Considering that women make up 47% of the US workforce overall, that proportion is staggeringly low.

“The work structures and job designs in the construction industry have long been associated with masculinity, so women workers encounter many barriers,” Li said. “For example, the stereotype that construction is a physically demanding, male-only career can discourage managers from hiring women.

Shuai Li

“There is also so-called ‘benevolent’ sexism,” Li added. “This is the belief that women are fragile and should be protected, not encouraged to work in hazardous jobs like construction.”

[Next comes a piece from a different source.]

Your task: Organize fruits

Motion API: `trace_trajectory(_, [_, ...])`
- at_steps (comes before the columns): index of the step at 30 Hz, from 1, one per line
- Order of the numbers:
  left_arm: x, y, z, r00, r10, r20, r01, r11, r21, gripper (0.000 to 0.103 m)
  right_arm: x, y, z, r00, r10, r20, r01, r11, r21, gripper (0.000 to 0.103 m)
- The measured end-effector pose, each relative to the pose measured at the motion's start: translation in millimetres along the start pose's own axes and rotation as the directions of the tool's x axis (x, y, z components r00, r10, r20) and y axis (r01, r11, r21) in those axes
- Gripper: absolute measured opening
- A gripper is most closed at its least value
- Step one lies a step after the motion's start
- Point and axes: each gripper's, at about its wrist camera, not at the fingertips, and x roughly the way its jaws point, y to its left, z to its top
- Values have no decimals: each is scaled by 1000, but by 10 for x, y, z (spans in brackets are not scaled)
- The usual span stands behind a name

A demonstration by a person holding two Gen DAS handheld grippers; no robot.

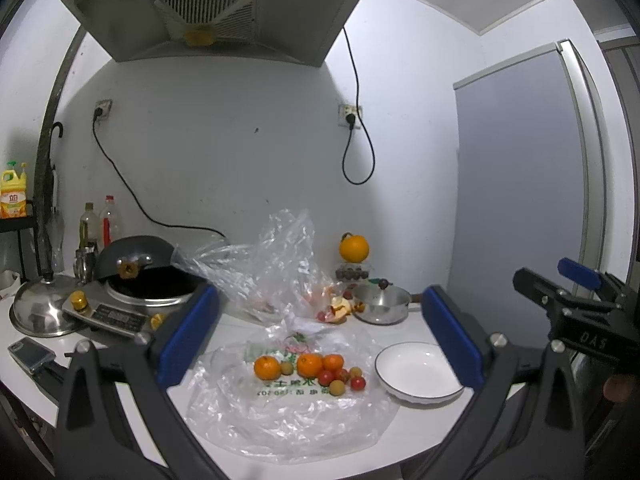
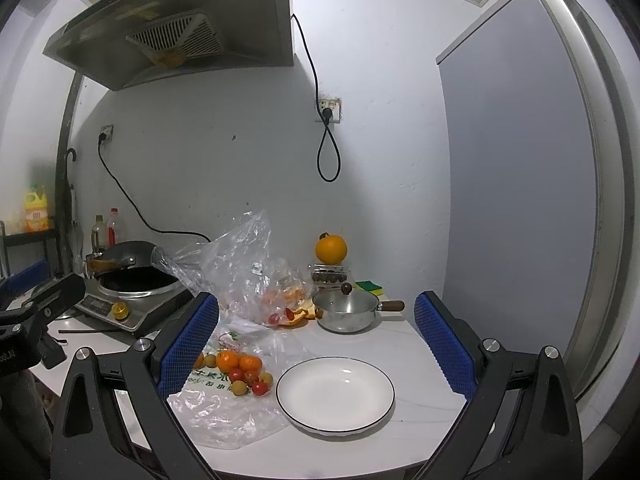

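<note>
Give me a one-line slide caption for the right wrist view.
Open right gripper above an empty white plate, small fruits on a plastic bag beside it.

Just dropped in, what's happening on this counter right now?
Fruit sorting has not really begun. A small pile of fruit, oranges, cherry tomatoes and small pale round fruits, lies on a flattened plastic bag, with an empty white plate beside it on the counter. The left gripper and right gripper both hover above the counter with jaws wide open, holding nothing. The left faces the fruit, the right faces the plate.
</note>
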Motion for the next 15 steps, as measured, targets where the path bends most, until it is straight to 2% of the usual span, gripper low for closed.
trace_trajectory(15, [-14,5,-4,1000,-5,10,5,1000,-1,102,26,0,9,1000,1,-6,-1,1000,-1,100])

To start removing those barriers, Li is heading the UT portion of a $1.8 million National Science Foundation (NSF) project called Future AI and Robotics for Women in Smart Engineering (FAIR4WISE).

“The goal of FAIR4WISE is to use AI and robotics technology to make the construction industry more inclusive, safe, and productive,” said Li.

The project includes many other researchers from UT, Penn State University, the University of Texas at San Antonio, and the University of Houston.

“Our team has experts in civil engineering, architecture, robotics, computer science, management, law, and education,” said Li. “This kind of interdisciplinary team is necessary to create inclusive technologies for future diverse workers and to reshape future construction work.”

The first step of FAIR4WISE is to gather new data on how women operate robots both on-site and through teleoperation (remote-control) interfaces, then compare that information with existing data on how men interact with robots.

“We have developed a unique robot perception and control method and a new human-robot interface,” said Li.

The AI-enhanced interface, developed at UT, gives operators a variety of information from the robot on-site, including audio, visuals from robot-mounted cameras, and haptic (touch-based) feedback.

“We are tracking the gaze and physical movements of workers as they operate the robot and react to different stimuli,” Li said. “The information presented on the interface, and how it is presented, may differently influence how women and men operate robots on the construction site.”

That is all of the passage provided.